Add an option to turn off autoplaying autogenerated audio for vocab

Hi!
I really appreciate recent update when all vocab example sentences got their audio. I’m sure many users will find it incredibly useful.

But I personally find those audio unnatural and thus annoying. The voice is monotonous (and even kinda pompous like a sorceress casts its spell or like a stiff 部長), also there’s no any logical pause that a real human would do in many places. It makes pause only when a comma occurs (and this pause sounds unnecessary long sometimes) or sometimes in completely random illogical places. When there’s no any comma, the voice just rattle a phrase through, when a real human would run out of breath somewhere in the middle of the sentence.
It totally lacks any emotions, it reads imperative and declarative sentences in the same way.
And there are a lot of pronunciation errors, even 食べる became “shokueru” many times. It makes pauses in the middle of some katakana loanwords. It often drops dakutens and handakutens reading kana as if there’s none of them.

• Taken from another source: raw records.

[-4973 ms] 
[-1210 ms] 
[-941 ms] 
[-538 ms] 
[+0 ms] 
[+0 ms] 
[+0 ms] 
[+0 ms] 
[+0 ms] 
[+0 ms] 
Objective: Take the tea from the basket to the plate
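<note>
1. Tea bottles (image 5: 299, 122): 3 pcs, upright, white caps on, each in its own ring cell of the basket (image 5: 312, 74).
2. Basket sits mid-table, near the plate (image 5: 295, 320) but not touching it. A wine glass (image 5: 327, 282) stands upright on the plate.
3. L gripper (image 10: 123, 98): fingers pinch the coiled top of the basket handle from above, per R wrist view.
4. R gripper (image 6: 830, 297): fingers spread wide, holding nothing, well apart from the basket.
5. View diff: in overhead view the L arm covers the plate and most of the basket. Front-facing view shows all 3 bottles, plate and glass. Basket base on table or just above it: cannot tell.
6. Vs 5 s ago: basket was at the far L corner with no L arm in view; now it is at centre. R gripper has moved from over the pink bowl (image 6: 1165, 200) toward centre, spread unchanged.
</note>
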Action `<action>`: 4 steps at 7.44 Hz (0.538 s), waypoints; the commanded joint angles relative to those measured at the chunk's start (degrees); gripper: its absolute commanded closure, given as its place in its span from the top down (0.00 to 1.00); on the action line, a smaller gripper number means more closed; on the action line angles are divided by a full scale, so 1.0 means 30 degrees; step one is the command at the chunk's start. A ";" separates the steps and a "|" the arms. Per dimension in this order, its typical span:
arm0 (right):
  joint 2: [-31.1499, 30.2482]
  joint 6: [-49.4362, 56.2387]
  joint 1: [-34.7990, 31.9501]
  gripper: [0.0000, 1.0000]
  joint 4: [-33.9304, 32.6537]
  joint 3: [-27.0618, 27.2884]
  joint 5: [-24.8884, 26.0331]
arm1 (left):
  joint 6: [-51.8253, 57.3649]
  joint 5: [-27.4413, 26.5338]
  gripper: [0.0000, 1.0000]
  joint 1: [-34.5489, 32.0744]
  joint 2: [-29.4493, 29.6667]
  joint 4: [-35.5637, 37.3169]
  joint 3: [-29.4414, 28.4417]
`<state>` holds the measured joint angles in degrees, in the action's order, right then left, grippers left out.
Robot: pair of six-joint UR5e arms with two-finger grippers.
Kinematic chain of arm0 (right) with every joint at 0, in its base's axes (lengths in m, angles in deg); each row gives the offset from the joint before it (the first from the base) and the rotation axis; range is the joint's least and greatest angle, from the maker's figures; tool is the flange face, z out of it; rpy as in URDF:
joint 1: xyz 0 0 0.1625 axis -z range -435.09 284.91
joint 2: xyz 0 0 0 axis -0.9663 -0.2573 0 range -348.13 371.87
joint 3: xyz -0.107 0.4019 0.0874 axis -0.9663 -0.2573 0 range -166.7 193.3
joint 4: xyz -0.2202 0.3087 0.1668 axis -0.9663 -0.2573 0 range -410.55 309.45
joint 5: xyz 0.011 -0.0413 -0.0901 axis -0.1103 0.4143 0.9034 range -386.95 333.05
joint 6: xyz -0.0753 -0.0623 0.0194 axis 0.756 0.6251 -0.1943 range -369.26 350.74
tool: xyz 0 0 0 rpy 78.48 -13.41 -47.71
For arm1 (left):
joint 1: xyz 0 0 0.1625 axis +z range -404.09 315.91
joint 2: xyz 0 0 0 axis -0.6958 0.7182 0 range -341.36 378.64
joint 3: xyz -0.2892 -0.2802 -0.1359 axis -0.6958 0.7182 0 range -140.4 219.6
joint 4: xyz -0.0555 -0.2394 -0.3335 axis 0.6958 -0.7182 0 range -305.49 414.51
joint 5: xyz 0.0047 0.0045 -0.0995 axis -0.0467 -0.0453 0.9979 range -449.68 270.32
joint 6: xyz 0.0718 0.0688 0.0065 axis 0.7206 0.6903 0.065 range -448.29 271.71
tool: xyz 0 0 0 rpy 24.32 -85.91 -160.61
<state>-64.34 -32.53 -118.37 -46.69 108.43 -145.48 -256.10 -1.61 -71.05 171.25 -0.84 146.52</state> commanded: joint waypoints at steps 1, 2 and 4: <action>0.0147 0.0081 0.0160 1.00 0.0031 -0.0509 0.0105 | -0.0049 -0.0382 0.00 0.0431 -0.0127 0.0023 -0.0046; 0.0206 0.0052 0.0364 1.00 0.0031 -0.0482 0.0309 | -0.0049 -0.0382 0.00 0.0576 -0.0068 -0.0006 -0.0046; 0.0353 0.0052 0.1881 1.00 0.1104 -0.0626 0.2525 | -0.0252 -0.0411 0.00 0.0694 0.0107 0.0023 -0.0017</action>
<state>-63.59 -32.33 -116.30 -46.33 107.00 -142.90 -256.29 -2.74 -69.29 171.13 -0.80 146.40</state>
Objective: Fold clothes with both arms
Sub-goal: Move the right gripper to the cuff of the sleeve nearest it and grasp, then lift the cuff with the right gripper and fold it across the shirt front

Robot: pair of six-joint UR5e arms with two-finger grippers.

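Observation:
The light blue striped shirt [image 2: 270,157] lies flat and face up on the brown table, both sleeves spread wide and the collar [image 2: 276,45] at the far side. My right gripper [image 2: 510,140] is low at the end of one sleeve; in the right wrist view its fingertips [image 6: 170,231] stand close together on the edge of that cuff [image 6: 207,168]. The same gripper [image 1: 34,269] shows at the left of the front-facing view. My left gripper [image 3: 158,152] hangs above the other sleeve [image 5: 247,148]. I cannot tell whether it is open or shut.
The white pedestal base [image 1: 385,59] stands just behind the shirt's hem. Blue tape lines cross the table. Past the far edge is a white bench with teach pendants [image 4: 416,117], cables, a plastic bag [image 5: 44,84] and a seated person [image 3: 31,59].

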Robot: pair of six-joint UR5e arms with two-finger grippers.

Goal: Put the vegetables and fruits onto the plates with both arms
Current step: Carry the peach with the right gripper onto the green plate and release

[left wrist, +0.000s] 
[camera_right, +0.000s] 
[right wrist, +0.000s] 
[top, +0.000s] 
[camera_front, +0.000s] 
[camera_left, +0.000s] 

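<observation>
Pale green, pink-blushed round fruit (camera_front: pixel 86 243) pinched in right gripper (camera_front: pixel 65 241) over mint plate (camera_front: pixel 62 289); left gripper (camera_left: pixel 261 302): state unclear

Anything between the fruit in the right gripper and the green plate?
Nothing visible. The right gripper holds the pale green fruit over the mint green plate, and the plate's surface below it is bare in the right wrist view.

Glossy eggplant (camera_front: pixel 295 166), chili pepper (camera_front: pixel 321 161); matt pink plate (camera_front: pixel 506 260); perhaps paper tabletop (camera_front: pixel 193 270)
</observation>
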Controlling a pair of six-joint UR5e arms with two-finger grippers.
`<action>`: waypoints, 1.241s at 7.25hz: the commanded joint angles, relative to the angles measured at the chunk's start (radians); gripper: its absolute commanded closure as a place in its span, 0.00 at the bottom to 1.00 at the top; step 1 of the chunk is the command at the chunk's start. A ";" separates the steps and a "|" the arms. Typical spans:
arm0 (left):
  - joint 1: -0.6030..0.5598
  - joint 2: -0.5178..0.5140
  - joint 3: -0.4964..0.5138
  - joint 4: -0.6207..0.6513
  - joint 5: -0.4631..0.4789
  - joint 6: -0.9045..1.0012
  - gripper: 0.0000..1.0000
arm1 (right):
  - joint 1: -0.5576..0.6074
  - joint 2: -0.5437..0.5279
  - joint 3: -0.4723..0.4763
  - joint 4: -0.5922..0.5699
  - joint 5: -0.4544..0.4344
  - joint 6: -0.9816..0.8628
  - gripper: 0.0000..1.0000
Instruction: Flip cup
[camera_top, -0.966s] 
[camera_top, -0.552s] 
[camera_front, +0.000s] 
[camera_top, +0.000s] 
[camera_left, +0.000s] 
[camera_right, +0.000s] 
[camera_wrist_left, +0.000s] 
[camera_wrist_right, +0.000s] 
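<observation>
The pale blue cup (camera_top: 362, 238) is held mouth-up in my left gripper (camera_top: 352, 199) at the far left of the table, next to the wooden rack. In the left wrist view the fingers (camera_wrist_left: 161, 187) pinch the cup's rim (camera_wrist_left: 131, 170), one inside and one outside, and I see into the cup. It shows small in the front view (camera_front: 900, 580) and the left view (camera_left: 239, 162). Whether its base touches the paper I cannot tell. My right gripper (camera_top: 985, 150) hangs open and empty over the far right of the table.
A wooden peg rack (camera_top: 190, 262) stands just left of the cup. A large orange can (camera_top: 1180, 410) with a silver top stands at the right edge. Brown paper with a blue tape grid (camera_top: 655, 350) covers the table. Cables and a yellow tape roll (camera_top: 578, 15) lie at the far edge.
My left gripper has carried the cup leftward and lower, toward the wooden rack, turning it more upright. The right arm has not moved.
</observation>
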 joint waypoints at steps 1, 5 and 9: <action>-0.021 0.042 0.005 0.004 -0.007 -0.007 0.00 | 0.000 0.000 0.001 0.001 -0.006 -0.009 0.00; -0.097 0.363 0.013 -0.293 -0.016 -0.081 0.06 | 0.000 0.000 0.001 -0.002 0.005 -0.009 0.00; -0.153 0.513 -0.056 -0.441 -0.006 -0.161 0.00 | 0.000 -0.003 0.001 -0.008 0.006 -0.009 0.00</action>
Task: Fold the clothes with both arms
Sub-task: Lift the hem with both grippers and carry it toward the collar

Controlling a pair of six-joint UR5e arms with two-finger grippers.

So I’d like to have an option to opt out autoplaying autogenerated audio when doing reviews, but still autoplay those recorded by real people.

7 Likes

Hi @HotAirGun, thanks for the feedback! We’ll definitely look into adding this kind of option in the future, and will continue to improve the system moving forward.

The missing dakutens or handakutens is not something I have experienced myself, so if you could point me to an example of this I will add it to the list of things to add to the program’s dictionary that we are improving. I also cannot find any example of ‘shokueru’, but was able to find ‘taberu’, which is a bit strange unless one of the other staff have done a quick fix for that. Again if you could find a link, we can add it to the program’s dictionary. @Chihiro has already made a sheet of some of the common words that were being mispronounced, and we’ll keep adding to that/fixing that straight away.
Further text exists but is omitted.